Babasının günahlarını ödemek zorunda kalan bir çocuk gibi çaresizim. Üzerime düşen kar yığınlarının altında bir kardelen gibi boy vermem isteniyor ama ben çok üşüyorum. Kendime bu kadar soğukken affedin beni, hayatın sıcaklığına dokunamıyorum. 

Oysa bana bırakılsaydı belki de kendinden tamamen habersiz, yaşam sancılarından uzak bir tutam ot olmak isterdim. Dağlarda yeşerip sonra sararıp kururdum. Yanmadan yok olacağını bilmek ne güzel bir duygu tanrım!

Bir damla suya, dağların kaldıramadığı yükü yüklemek… Çok güçsüzüm, üşüyorum. Kendimi saracak elerim bile bana yabancı… Affet beni tanrım, yolumu bulamıyorum.

Bir damla suyken benden bir akarsu olmam bekleniyor biliyorum ama yapamıyorum. Onun gibi olabilmek için ilk önce ağır ağır kazımalıyım yatağımı, sonra etrafa çarpa çarpa büyümeliyim. Oysa çok güçsüzüm, kan revan içinde her yanım. Tanrım, yaşamak için neden her gün kanamalıyım? 

Söyledim ya bunları yapacak gücüm yok ama farz et ki hepsini yaptım, çarpa çarpa büyüttüm aktığım hayat denilen koca mezarı, peki nereye ulaşacağım? Okyanuslar benden çok uzak tanrım, bir düdende kaybolan kör vadi olmak istemiyorum.

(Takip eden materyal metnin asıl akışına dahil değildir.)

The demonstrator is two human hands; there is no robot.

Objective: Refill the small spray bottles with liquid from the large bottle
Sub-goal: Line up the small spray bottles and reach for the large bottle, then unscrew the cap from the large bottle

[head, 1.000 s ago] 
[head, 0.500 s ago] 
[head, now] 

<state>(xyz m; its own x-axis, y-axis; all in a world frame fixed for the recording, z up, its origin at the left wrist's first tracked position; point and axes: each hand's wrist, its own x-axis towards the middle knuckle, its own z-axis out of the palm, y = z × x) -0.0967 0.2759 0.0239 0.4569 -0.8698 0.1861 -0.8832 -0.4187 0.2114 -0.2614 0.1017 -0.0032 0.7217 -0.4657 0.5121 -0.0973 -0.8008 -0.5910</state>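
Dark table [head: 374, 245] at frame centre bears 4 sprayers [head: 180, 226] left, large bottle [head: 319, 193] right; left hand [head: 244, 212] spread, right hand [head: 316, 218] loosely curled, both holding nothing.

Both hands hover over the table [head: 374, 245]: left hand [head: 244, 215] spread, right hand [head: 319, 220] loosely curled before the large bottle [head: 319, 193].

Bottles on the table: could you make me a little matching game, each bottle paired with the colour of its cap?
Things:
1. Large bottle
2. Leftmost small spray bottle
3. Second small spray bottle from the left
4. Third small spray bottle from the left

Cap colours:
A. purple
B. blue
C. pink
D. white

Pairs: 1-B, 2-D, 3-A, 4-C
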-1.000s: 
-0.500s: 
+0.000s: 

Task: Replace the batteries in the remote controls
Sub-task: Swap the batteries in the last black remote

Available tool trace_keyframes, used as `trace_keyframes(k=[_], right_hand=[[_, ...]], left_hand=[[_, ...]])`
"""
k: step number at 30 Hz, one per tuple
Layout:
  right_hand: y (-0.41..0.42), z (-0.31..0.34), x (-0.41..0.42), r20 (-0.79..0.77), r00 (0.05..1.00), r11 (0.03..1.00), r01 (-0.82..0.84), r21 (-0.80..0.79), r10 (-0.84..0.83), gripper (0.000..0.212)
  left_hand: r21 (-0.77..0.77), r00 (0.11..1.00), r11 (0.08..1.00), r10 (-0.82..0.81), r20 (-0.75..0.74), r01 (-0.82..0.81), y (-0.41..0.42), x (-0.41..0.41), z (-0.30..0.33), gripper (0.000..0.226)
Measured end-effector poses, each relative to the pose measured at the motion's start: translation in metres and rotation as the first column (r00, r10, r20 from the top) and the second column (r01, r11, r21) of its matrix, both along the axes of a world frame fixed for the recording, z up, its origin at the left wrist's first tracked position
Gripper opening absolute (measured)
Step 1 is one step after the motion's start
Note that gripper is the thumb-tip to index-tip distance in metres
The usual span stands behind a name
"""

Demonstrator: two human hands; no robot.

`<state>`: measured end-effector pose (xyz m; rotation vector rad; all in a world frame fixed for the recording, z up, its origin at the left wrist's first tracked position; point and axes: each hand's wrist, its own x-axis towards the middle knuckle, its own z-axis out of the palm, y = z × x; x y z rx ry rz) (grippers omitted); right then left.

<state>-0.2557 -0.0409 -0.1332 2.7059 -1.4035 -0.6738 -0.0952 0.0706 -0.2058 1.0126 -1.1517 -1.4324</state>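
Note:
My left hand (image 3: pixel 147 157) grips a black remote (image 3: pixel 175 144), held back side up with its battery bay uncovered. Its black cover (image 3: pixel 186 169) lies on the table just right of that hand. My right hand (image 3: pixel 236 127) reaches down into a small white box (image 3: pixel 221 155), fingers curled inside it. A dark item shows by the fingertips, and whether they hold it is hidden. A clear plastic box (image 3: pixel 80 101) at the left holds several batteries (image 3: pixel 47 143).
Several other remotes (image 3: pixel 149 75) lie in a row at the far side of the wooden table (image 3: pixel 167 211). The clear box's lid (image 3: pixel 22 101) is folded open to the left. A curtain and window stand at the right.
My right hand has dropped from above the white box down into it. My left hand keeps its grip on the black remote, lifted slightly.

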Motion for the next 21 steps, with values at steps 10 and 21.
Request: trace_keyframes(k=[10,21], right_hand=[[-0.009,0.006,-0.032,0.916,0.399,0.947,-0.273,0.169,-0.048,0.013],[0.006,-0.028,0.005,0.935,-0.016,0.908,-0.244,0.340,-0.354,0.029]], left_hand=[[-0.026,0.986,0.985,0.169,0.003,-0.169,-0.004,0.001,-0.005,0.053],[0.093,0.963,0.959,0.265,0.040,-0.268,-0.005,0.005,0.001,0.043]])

Elimi tutacak bir el, yelkenime bir rüzgâr, geceme bir ışık… Tanrım, çok mu şey istiyorum? Gidecek kimsem yok. Tüm sorularımla karşındayım. Bilirim, otur yerine deyip beni susturmazsın, belki de buna güveniyorum.

Bir damla suyum tanrım, sende yok olmak istiyorum.